▸ WHAT THE TASK ASKS
Each line of the entries that mentions the string "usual" needs to be reported.

▸ PROVIDED DATA
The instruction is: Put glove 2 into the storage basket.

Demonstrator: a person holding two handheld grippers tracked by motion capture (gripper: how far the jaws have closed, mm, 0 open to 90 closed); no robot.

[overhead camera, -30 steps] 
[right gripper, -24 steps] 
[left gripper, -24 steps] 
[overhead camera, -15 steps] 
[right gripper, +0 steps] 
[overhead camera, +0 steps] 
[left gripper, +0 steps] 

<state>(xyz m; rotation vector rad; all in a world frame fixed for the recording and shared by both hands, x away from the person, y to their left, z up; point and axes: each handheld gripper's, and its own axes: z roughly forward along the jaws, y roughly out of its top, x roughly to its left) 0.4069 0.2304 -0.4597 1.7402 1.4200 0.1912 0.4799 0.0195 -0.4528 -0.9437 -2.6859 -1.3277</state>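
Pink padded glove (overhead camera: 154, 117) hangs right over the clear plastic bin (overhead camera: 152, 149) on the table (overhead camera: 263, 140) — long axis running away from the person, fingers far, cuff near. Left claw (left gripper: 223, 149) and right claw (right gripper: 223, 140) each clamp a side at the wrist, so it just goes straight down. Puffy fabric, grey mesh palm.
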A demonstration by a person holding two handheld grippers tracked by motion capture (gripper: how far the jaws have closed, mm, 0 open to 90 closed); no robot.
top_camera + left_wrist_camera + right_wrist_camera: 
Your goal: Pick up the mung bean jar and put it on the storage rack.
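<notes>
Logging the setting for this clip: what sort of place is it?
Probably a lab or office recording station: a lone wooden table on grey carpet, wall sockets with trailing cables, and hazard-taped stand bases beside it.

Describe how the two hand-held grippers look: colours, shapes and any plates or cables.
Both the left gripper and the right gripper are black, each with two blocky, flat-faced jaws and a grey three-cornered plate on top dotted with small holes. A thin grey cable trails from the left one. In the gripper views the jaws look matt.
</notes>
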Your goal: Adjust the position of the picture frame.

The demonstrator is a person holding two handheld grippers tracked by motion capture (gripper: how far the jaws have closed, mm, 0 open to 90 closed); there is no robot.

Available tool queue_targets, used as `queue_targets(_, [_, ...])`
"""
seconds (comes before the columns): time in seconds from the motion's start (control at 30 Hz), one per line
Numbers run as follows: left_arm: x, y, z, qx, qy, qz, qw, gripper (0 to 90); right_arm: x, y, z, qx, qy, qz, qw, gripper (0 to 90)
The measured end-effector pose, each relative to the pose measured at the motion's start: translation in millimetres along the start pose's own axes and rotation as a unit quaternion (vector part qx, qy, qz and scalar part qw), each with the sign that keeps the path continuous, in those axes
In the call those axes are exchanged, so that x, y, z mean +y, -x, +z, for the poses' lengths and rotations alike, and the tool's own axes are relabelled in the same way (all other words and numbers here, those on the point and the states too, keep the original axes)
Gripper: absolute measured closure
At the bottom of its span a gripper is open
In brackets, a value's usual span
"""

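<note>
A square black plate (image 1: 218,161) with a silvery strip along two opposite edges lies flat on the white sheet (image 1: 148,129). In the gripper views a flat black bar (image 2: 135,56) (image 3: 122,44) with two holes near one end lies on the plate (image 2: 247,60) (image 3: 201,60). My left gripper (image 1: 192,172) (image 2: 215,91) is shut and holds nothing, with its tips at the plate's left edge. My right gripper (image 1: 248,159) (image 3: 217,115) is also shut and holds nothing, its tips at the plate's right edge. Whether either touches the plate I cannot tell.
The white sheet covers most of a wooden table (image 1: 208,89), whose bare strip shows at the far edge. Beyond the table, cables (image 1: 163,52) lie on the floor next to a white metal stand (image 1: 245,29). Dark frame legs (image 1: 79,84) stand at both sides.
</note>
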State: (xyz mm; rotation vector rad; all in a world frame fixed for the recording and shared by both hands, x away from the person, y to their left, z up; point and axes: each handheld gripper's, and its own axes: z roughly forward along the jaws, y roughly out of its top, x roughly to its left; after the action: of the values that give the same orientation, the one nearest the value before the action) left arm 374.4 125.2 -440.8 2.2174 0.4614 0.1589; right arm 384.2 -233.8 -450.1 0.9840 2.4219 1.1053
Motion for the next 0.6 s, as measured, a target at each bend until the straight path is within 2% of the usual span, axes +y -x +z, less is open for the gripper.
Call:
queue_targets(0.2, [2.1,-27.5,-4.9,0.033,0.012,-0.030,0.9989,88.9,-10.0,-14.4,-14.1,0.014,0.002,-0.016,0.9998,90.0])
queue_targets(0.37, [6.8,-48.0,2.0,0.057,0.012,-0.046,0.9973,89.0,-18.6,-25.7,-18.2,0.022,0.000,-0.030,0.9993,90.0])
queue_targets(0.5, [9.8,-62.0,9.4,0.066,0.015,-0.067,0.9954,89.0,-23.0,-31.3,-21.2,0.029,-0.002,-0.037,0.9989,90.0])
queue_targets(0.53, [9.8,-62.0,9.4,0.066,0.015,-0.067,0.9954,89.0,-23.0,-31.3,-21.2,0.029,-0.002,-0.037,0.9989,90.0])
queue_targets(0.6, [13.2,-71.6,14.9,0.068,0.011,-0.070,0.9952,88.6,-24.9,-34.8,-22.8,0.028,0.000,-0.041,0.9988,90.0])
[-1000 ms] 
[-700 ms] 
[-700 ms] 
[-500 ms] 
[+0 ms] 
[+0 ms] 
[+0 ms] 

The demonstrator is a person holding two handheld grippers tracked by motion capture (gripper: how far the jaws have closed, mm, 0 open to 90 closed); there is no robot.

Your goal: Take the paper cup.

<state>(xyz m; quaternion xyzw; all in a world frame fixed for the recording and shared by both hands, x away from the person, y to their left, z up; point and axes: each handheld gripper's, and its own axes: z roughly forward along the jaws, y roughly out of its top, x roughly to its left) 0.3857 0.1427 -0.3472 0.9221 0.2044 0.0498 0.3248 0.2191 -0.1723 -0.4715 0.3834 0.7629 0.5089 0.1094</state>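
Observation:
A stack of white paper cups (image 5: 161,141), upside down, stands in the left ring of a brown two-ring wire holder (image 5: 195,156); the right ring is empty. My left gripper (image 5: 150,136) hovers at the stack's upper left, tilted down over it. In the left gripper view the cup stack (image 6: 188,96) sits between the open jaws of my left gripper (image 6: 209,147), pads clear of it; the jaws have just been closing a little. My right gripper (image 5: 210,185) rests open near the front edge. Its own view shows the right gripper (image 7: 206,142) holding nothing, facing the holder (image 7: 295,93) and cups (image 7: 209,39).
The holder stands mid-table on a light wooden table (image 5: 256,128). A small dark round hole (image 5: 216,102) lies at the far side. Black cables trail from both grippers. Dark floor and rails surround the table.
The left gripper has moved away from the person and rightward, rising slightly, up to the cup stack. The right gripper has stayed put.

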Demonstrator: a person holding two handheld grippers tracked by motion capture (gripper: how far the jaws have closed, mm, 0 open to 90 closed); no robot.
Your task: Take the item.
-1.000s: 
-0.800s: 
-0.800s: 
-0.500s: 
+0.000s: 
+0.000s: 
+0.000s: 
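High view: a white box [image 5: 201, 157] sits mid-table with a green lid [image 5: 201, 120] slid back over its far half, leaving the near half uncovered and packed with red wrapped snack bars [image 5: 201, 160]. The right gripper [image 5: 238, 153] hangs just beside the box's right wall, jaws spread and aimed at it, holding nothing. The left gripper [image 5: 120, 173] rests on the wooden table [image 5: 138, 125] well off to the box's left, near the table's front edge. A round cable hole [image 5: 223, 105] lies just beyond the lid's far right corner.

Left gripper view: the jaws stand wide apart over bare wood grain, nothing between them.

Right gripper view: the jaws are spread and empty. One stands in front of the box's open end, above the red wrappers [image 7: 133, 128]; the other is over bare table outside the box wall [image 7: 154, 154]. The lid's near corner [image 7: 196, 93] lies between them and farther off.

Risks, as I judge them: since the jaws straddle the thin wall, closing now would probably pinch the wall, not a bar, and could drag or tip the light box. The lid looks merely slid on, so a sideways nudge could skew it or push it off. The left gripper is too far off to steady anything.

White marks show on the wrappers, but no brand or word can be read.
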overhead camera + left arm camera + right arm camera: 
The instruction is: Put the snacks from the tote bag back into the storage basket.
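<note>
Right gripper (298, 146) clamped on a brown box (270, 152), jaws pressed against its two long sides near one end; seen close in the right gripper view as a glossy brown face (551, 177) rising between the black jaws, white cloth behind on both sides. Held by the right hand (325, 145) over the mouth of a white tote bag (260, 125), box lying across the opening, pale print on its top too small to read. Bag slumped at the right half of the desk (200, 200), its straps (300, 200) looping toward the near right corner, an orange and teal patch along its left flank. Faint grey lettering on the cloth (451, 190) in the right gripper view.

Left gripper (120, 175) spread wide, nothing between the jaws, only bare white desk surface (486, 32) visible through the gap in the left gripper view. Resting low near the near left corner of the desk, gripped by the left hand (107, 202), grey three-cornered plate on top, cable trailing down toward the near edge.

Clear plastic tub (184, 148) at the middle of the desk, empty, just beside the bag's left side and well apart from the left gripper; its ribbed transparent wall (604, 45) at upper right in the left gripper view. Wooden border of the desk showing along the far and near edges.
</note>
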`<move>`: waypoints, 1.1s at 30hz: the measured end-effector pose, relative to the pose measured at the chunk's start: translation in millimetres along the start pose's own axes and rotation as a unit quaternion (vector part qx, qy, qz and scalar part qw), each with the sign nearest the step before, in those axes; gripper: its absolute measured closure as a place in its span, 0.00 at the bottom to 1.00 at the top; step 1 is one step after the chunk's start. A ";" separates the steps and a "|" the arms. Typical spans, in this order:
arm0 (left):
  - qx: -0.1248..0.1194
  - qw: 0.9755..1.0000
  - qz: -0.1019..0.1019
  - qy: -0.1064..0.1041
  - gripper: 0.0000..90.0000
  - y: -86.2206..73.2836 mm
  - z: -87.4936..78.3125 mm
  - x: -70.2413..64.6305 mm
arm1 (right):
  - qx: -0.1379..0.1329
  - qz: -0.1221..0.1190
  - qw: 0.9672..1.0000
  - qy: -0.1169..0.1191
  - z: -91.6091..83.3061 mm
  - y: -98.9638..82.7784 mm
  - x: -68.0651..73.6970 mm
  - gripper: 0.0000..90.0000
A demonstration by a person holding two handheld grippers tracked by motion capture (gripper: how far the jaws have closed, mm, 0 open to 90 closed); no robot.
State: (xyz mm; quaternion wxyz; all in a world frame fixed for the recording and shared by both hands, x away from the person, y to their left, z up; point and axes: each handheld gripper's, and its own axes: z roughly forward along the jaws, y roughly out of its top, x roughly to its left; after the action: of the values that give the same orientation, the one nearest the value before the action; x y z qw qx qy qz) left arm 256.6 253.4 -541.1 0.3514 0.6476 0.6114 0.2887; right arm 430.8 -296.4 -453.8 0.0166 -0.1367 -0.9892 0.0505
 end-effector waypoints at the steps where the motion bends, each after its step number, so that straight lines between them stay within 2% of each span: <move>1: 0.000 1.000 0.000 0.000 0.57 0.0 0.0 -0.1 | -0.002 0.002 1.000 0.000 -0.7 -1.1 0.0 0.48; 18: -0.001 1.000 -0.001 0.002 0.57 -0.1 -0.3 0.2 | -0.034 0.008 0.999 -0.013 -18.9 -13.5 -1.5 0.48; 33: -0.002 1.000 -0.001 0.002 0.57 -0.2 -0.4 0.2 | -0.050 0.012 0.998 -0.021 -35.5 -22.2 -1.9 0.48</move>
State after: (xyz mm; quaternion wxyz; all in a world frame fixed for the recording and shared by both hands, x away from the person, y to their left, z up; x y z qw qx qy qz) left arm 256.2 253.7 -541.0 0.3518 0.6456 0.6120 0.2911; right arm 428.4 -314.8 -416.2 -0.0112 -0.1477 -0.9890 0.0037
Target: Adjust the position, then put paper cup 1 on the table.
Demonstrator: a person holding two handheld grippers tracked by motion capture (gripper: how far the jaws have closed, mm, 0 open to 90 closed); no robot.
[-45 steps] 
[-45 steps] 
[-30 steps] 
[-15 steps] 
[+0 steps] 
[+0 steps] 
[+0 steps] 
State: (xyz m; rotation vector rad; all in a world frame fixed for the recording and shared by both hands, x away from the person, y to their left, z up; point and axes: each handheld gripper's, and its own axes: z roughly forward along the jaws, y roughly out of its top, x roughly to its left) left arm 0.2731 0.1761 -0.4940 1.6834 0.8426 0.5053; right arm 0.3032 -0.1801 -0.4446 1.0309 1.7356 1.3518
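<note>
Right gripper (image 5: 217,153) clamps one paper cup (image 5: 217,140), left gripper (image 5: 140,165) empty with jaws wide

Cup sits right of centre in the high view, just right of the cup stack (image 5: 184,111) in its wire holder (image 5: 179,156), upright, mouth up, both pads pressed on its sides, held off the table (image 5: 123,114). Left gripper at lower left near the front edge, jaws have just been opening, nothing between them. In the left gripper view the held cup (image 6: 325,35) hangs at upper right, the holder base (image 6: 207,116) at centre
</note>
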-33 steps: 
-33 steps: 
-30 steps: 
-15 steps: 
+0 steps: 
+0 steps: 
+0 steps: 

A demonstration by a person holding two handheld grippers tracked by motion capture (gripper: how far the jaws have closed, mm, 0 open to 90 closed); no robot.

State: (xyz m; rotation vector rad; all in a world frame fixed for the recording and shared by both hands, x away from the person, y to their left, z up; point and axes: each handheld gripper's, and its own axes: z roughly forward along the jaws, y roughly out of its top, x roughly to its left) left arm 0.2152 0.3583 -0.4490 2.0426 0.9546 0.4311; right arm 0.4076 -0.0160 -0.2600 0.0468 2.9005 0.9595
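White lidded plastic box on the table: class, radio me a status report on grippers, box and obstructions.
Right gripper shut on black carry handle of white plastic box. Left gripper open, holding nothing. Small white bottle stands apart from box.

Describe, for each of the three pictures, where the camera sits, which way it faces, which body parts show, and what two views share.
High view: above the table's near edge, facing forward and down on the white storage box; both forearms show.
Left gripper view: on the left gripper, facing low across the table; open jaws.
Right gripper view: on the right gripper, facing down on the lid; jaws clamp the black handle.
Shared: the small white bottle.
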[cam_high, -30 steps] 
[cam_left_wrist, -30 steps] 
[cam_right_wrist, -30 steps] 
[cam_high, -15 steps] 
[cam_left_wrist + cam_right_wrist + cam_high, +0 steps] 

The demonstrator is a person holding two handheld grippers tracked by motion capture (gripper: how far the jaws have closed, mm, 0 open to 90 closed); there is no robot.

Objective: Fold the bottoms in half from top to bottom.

▸ SOLUTION
In brackets, a value's usual span
Motion for the next 0.6 s, as measured, a target at each bend until the straight path is within 2% of the usual span, axes +y -x +z, less is open for the gripper.

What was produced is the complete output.